== WHAT YOU SHOULD DO ==
Write out the line that has "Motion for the" in it, along with each line that comes after it until the listing ends, and add nothing.
==================================================
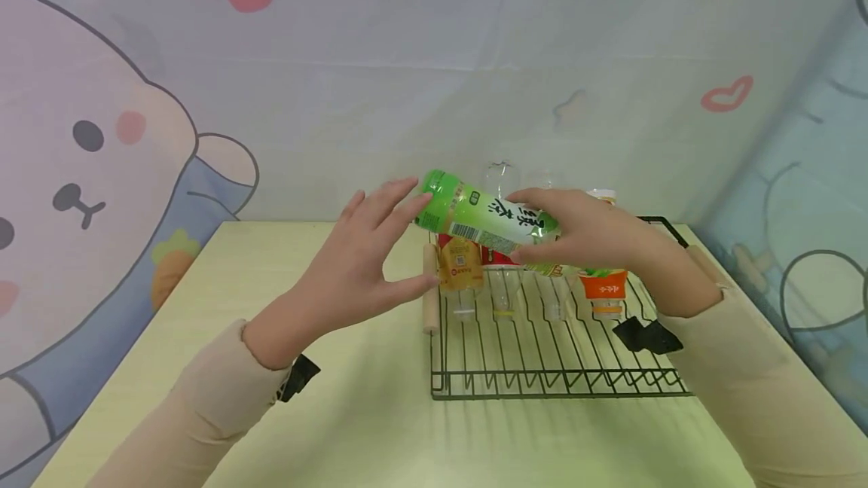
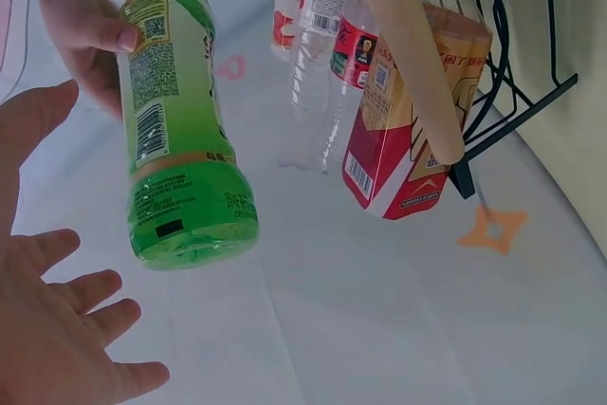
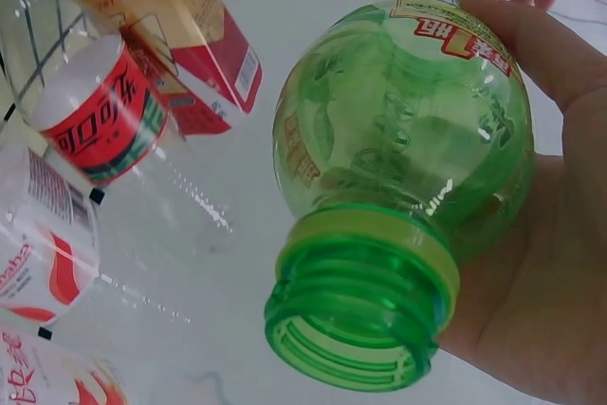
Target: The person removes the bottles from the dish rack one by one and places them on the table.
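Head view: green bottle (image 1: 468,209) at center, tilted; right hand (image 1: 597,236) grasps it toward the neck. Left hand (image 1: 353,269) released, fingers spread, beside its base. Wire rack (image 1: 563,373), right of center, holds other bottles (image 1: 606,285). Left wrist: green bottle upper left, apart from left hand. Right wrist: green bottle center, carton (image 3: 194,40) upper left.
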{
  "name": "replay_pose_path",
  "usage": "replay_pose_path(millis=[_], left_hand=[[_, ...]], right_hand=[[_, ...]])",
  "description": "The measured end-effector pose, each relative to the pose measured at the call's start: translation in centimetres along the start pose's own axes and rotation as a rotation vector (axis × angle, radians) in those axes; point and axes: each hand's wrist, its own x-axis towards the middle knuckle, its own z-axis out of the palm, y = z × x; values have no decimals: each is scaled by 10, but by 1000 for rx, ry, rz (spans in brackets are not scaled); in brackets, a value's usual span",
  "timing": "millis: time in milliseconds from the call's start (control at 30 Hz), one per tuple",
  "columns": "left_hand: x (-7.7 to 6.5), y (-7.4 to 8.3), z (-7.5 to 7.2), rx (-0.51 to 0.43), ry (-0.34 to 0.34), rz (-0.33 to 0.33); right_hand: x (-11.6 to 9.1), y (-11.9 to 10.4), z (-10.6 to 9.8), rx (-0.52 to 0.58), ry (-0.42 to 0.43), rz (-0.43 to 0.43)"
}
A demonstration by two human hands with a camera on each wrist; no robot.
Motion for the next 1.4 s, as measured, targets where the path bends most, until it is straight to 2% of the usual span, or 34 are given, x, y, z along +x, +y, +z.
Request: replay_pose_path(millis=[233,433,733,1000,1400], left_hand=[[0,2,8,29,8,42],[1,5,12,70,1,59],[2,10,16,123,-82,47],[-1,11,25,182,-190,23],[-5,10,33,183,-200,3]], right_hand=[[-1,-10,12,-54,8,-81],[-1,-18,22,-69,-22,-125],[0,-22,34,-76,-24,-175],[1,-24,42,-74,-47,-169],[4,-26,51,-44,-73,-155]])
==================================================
== ANSWER BOX ==
Motion for the next 1.4 s, as measured, targets where the path bends most, until it is straight to 2% of the usual span, or 34 are given, x, y, z along +x, +y, +z.
Request: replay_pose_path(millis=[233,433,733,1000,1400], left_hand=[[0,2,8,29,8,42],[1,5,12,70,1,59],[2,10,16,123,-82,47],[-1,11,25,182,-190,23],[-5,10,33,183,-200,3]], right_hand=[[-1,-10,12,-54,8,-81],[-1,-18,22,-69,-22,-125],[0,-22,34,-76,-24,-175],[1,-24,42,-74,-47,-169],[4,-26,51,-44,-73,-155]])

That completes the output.